Starting at the top of the data and ending with the line that holds "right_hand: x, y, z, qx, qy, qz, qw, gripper", transcribe each line exactly; include both ends.

## Recorded data
[Start of Attachment]
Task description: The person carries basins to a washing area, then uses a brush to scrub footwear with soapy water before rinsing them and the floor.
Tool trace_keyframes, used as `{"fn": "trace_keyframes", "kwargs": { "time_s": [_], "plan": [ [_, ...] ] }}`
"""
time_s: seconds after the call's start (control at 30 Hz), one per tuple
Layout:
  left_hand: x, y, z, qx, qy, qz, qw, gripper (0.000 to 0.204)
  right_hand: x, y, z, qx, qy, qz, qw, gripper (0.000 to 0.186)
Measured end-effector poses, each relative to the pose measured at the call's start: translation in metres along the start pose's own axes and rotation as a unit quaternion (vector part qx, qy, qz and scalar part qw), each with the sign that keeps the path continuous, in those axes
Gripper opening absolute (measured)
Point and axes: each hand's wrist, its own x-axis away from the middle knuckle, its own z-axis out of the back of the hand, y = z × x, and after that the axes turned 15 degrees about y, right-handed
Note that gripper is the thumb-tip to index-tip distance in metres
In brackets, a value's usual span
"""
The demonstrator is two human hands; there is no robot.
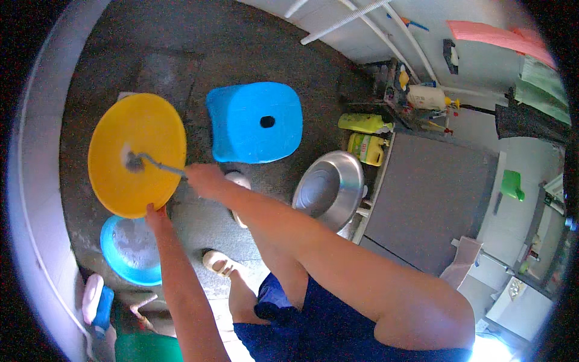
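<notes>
Apparent scrubbing inside the yellow basin

Take the yellow basin as your landmark: it lies ahead of you, toward your left, with its hollow facing up at you. Below its near edge sits a light-blue basin, partly covered by it; you cannot tell from here whether the two touch. What the blue one holds looks pale and greyish, perhaps suds. Within the yellow basin, close to its middle, the dark head of a scrubber meets the inner face, a whitish patch just beside it.

At the yellow basin's near rim, your left hand pinches the edge, thumb over the top, the other fingers mostly hidden. Just off its right rim, your right hand is closed round the end of the scrubber's handle, which slants down into the bowl. Right of the yellow basin and well clear of it stands a blue stool with a dark slot in its seat; farther right comes a metal basin, tipped on its side.

The step in hand seems to be working over the bowl's inside. The next move probably calls for a firm left pinch on the rim, so the basin doesn't swing as you press, and strokes reaching from the middle toward the walls
</notes>
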Motion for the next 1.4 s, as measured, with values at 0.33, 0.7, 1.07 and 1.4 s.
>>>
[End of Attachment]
## Task output
Task description: The person carries basins to a washing area, then uses a brush to scrub footwear with soapy water before rinsing them and the floor.
Tool trace_keyframes, used as `{"fn": "trace_keyframes", "kwargs": { "time_s": [_], "plan": [ [_, ...] ] }}`
"""
time_s: seconds after the call's start (control at 30 Hz), one per tuple
Layout:
  left_hand: x, y, z, qx, qy, qz, qw, gripper (0.000 to 0.204)
  right_hand: x, y, z, qx, qy, qz, qw, gripper (0.000 to 0.186)

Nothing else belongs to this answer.